Und was ist mit den Kriegsurenkeln?

Hat man den Mechanismus der (mit hoher Wahrscheinlichkeit nicht nur psychischen) Weitergabe von Kriegstraumata an die Nachkommen erst einmal akzeptiert und ist einigermaßen sensibilisiert für die Bedeutung solcher Weitergaben, gibt es eigentlich nur eine richtige Antwort auf die damit verbundenen Fragen und Probleme:
Man muss beginnen, diese Altlasten im eigenen Leben aufzuarbeiten- damit man sie nicht weiter “vererbt”. Als ich 1965 aus ganz anderen Gründen (die an der Oberfläche mit meinem Studium zu tun hatten) eine Psychoanalyse begann, dacht ich nicht daran, dass ich damit auch anfing, diese Altlasten anzuschauen und ihre Narben zu erkennen. Und dass dies eine Möglichkeit war, sie nicht an eigene Kinder weiterzugeben. Damals wollte ich gar keine Kinder haben (eine Art Selbstschutz vor solcher Verantwortung?). Die Psychoanalyse war erfolgreich. Ich traute mir irgendwann sogar drei Kinder zu. Und hoffe, dass ich keine Kriegstraumata an sie weitergegeben habe – was letztlich sogar die noch spätere Generation belasten könnte (das wären dann “Kriegsurenkel”) .

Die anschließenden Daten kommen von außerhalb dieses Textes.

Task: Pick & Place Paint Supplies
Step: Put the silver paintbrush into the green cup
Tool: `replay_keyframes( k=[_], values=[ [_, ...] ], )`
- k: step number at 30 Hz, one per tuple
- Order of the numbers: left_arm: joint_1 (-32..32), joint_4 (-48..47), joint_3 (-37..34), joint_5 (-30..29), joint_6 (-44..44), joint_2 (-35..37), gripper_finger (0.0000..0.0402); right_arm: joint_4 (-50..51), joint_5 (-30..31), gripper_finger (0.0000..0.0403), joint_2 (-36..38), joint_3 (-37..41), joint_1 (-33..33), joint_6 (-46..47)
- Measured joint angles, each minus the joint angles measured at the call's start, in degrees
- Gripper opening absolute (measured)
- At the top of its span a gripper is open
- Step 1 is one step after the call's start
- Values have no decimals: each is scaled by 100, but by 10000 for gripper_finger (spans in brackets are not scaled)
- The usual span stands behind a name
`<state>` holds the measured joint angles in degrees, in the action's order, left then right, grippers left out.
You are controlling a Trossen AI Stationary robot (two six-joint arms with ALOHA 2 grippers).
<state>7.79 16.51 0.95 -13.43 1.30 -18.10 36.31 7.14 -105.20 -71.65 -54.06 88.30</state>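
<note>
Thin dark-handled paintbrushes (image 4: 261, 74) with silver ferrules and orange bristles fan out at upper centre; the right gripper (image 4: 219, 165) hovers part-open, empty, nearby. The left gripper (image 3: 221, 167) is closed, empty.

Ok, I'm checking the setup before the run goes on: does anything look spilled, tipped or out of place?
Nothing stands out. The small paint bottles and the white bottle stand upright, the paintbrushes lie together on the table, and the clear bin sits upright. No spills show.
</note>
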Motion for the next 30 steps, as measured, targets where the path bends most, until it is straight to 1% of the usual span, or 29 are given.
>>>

In der Bibel steht viel Unsinn aus vorwissenschaftlichen Zeiten. Aber sie transportiert doch auch einige Urweisheiten, die zeitlos gültig sind. Eine davon hat mich immer schon beeindruckt, was noch verstärkt wurde durch die Beschäftigung mit der “Kriegskinder”-Problematik:
Die Sünden der Väter werden gerächt bis uns dritte und vierte Glied” (und manchmal sogar bis ins “siebte Glied”.
Es gibt dazu inzwischen einen eigenen Forschungsbereich in der Psychologie: Die Transgenerationale Traumaweitergabe. In der Wikipedia findet man dazu noch keinen Artikel (Stand: 11. Jan 2021) – aber wenn man den Begriff googelt, entdeckt man so allerhand.

Quellen
Heinl, Peter: Maikäfer flieg, dein Vater ist im Krieg (1994) München 2003 / 3. Aufl. (Kösel).
Scheidt, Jürgen vom: “Nur ein kleiner Fehler“. In: Utopia-Magazin Nr. 6. Rastatt 1956 (Pabel Verlag).
ders.: “Eine unter vielen”. Füller in: Williamson, Jack: Die Zeitlegion.
ders.: Männer gegen Raum und Zeit (Leihbuchausgabe). Wuppertal-Barmen 1958 (Wieba).
ders.: Sternvogel. Minden 1962 (Bewin)..
ders.: Der geworfene Stein. Percha bei München 1975 (R. S. Schulz).
ders.: Der falsche Weg zum Selbst. Studien zur Drogenkarriere. München 1976 (Kindler-Verlag, Geist und
Psyche). Überarbeitete Neuausgabe Frankfurt am Main 1984 (Fischer Taschenbuch).
Williamson, Jack: Die Zeit-Legion – Utopia-Großband Nr. 65. Rastatt 1958 (Pabel-Verlag).